Refactoring Infosys

The last week or more has seen quite a bit of activity for Infosys - I've been frenzied, to put it mildly :) Almost every core class has had major changes and the framework is fundamentally different now. It's been lots of fun, lots of learning involved - here are some thoughts on the process:

1. Get some overview, create a gameplan

As with all other areas of development (and most things work, really), step 1 should be getting an overview of the current state of things and what needs to be done. If the project is your own (and Infosys, at this point, is pretty much 100% me) there's a fair chance you'll want to just 'dig in' - start refactoring to improve the framework straight away, because 'you know how it works already and how to improve it'. This is a bad idea, because it will inevitably lead straight back to where you are now: refactoring things you're not quite happy with.

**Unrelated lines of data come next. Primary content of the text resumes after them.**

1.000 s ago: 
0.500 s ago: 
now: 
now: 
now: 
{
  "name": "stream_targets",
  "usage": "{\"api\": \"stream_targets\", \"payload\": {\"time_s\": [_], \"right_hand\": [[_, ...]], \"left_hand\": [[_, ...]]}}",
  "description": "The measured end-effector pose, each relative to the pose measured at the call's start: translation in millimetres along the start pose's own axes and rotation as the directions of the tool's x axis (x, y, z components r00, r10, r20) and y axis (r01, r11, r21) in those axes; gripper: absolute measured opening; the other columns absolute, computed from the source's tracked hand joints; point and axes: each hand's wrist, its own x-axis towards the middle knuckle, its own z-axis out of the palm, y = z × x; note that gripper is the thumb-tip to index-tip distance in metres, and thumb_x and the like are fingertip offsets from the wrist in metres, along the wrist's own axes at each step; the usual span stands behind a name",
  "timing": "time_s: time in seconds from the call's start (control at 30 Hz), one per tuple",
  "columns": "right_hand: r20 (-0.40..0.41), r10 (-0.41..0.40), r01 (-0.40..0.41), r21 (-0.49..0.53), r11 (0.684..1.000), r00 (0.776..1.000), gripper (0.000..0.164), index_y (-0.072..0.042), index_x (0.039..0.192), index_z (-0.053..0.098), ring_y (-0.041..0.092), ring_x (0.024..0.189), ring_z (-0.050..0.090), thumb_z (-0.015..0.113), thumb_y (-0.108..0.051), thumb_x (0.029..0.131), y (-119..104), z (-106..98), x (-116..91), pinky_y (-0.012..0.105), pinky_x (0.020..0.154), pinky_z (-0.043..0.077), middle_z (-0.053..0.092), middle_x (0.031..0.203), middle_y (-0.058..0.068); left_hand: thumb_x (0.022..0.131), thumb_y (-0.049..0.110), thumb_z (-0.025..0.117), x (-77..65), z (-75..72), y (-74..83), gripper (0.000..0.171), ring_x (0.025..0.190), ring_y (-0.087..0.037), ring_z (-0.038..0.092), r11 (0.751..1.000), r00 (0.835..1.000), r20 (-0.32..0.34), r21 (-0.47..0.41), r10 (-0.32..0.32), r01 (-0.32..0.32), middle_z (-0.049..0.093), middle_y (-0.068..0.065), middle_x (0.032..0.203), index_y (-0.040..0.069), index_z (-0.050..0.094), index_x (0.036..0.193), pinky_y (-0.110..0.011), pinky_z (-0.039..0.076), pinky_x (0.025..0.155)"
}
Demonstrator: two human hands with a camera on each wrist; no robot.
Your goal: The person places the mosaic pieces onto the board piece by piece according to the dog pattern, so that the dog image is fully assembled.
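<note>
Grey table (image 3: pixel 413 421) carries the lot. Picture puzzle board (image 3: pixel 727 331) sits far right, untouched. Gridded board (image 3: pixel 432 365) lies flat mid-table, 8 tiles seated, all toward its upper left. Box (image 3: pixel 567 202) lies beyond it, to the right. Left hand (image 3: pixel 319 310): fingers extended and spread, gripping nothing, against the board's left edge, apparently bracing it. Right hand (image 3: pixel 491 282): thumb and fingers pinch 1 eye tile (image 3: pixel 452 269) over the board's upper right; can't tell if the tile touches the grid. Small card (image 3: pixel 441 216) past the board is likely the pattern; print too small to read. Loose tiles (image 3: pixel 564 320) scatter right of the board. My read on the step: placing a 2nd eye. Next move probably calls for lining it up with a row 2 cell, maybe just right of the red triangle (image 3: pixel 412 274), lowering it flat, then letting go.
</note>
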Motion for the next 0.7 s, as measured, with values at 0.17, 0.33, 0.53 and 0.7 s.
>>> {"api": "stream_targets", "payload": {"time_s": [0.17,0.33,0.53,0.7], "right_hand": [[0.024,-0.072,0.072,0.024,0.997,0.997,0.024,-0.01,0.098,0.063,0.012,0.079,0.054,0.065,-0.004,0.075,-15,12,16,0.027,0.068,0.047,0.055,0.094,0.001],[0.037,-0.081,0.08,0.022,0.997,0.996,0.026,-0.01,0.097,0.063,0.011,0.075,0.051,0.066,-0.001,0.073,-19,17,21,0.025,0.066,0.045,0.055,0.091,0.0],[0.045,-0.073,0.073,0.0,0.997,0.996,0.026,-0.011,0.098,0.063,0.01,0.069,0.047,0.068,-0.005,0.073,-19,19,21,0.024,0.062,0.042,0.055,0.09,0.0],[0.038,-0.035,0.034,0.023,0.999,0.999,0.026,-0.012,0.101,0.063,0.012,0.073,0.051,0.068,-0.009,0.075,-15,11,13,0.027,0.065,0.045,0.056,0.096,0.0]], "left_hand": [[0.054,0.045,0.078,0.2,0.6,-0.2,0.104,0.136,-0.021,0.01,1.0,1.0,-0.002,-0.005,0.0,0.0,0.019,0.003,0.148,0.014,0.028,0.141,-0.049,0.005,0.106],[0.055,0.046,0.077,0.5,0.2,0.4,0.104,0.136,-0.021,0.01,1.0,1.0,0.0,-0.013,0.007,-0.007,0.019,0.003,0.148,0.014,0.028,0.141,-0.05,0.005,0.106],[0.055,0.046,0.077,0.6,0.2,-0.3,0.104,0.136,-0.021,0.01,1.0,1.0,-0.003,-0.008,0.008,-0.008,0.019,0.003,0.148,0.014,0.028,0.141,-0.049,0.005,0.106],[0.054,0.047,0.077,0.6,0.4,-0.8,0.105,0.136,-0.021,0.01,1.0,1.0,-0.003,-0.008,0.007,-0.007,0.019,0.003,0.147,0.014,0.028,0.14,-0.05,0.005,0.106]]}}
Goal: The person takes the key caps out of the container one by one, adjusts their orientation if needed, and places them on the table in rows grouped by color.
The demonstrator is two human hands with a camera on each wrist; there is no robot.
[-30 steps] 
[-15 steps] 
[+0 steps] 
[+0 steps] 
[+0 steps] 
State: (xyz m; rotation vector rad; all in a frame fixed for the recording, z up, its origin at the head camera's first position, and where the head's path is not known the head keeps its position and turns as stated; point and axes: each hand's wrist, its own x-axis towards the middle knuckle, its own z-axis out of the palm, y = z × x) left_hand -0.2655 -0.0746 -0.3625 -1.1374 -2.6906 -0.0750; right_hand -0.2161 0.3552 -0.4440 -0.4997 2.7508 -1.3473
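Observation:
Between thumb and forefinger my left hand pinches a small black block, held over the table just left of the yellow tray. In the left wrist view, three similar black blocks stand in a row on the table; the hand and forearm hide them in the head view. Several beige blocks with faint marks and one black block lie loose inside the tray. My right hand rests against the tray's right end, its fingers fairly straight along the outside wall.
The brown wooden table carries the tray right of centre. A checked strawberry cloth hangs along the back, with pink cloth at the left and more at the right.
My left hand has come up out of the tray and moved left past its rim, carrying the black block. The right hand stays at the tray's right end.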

In the case of Infosys, lots of core classes were singletons - something I don't have a problem with as such (see my post on the matter) but was thinking of moving away from in favour of dependency injection. My main reasons for not using Singletons anymore were related to testing (using PHPUnit, to be specific) where singletons can be a pain (although they don't have to be) and to closing classes off as much as possible, decoupling them from one another.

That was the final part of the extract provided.